Towards the end of Alien: Covenant the protagonist, Daniels (Katherine Waterson), has figured out that the android David (Michael Fassbender) killed Dr. Elizabeth Shaw (Noomi Rapace) after the end of Prometheus. She’s seen his Frankenstein-esque vivisections and experiments, which we recognize as the beginning of Giger’s iconic xenomorph. Elizabeth Shaw herself is preserved there too, clearly having been studied and experimented on as well. “What did you do to her?” she asks him, her voice shaking with fear. David smiles. “Exactly what I’m going to do to you.”

Yes, it seems that a decade of isolation hasn’t helped David avoid the way of the Hal: 9000. He’s gone full mad scientist, literally: he even mixed up Byron and Shelley, an indication that his wires are getting faulty, which would help explain his dastardly plan. David explains to his doppelganger Walter (a less egocentric version of David, also Michael Fassbender) that his creation by humans was more or less the equivalent of Leonardo Da Vinci creating the Mona Lisa by accidentally spilling some paint. David is a God, capital “G,” and in His mind the only fit purpose for humans is to give birth (literally) to his “perfect organism,” the xenomorph.
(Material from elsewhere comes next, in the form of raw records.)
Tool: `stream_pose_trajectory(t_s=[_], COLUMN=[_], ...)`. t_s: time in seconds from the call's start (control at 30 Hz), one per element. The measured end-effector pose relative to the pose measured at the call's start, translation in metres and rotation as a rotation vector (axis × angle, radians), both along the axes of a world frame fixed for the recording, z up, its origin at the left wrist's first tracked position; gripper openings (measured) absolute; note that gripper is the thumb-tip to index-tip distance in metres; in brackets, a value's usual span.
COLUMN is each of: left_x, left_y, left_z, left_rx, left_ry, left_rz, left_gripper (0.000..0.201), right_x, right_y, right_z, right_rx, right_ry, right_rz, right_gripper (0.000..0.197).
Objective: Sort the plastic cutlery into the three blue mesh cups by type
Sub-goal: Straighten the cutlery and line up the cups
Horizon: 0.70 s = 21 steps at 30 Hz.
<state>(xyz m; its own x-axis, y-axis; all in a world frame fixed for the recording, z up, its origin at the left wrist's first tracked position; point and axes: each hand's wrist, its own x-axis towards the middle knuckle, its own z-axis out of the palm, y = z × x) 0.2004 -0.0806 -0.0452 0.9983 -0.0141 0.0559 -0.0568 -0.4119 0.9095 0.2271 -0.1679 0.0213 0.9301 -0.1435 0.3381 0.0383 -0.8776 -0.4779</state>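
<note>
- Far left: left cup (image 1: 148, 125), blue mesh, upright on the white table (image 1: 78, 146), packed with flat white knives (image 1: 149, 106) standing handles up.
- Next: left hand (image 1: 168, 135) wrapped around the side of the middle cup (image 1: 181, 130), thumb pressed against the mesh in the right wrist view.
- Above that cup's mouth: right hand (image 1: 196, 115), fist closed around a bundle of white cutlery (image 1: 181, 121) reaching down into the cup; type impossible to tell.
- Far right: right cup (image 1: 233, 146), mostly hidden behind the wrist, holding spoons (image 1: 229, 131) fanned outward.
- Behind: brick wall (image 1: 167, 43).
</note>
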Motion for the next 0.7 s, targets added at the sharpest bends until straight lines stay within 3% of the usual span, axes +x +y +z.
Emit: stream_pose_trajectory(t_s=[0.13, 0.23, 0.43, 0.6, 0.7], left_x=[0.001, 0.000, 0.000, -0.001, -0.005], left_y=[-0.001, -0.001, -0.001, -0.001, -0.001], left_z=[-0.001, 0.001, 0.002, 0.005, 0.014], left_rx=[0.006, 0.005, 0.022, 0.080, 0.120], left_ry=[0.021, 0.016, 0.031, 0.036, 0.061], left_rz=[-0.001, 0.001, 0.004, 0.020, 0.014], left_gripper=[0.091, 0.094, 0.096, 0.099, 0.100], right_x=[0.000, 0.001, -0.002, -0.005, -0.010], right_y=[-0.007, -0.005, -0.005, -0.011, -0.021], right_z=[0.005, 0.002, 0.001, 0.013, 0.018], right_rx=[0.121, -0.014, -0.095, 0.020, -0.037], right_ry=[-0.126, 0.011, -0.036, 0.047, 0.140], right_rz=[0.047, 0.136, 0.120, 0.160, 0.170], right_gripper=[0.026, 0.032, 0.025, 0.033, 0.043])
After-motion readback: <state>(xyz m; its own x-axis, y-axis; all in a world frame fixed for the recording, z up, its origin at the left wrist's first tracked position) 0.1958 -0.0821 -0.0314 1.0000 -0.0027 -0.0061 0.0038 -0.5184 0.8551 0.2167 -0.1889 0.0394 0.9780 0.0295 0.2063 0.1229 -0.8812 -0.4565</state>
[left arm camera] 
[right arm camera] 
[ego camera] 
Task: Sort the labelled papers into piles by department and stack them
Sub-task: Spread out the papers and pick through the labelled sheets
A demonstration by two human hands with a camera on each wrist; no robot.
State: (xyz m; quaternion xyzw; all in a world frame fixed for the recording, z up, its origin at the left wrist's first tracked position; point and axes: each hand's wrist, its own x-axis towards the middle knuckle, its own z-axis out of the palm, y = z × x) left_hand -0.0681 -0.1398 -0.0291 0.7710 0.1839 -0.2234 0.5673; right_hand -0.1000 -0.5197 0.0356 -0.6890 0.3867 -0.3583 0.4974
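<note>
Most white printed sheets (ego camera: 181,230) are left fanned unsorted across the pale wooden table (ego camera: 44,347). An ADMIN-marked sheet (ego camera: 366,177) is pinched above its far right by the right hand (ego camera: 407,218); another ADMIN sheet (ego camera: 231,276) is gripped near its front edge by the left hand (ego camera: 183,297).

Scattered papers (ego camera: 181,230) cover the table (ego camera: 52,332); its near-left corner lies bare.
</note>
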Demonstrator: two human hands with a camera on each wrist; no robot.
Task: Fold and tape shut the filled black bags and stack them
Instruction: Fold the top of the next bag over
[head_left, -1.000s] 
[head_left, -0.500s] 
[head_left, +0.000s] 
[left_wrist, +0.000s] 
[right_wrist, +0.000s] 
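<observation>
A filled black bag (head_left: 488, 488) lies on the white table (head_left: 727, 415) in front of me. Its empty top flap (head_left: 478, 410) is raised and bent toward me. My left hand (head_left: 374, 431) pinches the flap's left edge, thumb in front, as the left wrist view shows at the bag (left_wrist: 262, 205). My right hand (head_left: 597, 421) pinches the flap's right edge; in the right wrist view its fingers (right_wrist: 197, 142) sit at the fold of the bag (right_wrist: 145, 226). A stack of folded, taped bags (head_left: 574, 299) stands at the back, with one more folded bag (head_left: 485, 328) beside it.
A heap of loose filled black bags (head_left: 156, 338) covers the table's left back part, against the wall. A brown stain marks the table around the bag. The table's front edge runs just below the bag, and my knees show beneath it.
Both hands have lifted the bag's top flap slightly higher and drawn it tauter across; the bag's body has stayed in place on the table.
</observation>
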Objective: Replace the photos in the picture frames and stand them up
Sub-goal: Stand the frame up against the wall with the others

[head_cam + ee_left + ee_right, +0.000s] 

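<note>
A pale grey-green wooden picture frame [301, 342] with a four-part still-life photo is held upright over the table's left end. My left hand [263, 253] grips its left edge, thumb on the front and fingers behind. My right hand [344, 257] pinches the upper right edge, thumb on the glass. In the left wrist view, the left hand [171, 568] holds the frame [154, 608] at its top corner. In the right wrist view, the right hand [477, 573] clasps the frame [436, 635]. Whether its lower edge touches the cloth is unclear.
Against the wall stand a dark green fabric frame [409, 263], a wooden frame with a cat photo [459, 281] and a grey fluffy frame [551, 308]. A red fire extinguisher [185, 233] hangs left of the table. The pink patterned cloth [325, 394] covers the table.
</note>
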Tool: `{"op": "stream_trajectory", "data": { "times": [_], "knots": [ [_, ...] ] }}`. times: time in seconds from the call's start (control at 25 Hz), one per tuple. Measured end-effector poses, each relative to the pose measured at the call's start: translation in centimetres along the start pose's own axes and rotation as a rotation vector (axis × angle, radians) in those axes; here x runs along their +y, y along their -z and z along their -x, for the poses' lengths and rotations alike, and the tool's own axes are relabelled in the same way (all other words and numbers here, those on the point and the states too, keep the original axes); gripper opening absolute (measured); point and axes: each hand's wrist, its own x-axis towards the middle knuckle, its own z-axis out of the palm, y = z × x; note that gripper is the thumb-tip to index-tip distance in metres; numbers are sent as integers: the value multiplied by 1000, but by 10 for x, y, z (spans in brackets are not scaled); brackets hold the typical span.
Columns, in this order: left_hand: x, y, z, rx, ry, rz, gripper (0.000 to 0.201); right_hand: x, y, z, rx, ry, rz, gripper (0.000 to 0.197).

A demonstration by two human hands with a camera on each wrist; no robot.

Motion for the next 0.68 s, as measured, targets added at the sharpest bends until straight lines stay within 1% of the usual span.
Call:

The conflict between David and Walter over what it means to be a human, android, and god calls Blade Runner to mind, as well as every other science fiction story involving robots. But it’s something different entirely within the wider context of Covenant and the Alien franchise as a whole. The explicitly feminist themes of the Alien films, namely their commentary on sexualized violence against women and male fears of penetration, reframe David’s play for divinity as a monstrous reflection of those who would presume to control human reproduction and women’s bodies.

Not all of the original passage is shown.